Look for the string "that" in the material below. Copy every line where you find it.
=-=-=-=-=
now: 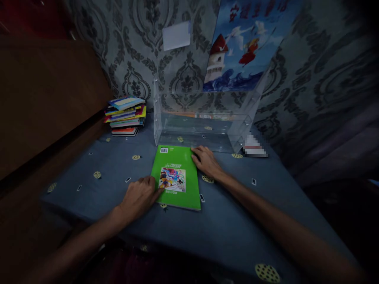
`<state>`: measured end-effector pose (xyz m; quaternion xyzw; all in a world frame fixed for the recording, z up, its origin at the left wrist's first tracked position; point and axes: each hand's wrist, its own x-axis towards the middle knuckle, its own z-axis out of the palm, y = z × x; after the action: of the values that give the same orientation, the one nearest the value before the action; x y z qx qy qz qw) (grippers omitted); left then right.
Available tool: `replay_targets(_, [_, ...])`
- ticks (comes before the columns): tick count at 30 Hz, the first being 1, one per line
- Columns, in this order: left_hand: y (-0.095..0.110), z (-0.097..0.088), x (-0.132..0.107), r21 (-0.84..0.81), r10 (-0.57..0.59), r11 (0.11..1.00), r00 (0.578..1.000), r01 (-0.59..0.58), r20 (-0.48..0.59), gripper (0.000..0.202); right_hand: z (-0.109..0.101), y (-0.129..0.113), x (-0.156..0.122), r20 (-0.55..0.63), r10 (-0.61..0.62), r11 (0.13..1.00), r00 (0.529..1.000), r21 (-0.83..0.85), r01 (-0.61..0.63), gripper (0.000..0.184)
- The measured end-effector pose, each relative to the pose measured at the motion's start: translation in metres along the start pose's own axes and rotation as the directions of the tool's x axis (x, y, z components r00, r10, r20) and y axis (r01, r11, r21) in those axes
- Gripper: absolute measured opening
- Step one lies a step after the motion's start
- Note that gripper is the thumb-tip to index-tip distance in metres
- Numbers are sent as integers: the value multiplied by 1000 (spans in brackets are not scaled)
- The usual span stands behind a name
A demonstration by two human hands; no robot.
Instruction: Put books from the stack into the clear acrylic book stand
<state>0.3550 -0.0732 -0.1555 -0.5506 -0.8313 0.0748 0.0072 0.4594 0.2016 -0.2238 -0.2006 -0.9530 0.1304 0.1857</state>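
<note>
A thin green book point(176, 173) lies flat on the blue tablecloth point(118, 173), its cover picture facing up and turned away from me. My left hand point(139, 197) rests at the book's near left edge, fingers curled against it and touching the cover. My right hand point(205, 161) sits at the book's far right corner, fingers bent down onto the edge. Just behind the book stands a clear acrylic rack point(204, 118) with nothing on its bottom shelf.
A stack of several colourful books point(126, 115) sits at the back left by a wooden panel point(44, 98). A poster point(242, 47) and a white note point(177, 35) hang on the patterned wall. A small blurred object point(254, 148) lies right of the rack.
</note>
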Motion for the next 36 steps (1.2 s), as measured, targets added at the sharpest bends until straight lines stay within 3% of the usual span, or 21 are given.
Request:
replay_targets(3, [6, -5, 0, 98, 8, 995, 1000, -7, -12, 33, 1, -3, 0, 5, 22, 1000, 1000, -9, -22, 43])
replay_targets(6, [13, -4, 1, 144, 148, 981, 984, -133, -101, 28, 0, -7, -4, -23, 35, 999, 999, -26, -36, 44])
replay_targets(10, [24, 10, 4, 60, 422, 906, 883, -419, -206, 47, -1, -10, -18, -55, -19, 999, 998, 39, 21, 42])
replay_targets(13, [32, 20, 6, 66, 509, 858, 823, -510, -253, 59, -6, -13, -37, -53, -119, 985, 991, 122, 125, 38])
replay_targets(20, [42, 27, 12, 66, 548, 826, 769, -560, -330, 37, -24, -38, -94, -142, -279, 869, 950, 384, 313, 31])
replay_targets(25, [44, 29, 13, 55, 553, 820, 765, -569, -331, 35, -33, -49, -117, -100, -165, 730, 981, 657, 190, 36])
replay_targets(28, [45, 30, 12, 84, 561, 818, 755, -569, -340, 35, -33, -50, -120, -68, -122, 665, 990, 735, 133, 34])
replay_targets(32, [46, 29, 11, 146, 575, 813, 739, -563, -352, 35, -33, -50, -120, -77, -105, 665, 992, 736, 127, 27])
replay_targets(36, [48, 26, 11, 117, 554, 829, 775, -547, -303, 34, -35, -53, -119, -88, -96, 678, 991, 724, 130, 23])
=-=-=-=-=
**Exercise result:**
`<state>`: measured end-effector pose (xyz m; quaternion xyzw; all in a world frame fixed for the recording, z up, its origin at the left wrist's first tracked position; point and axes: each hand's wrist, its own x-axis towards the middle knuckle, its own z-axis out of the palm, y = z × x; after the action: of the values that give the same orientation, the one nearest the value before the action; x y z qx qy qz qw) (grippers omitted); left then right.
- Note that gripper is the thumb-tip to index-tip distance in metres

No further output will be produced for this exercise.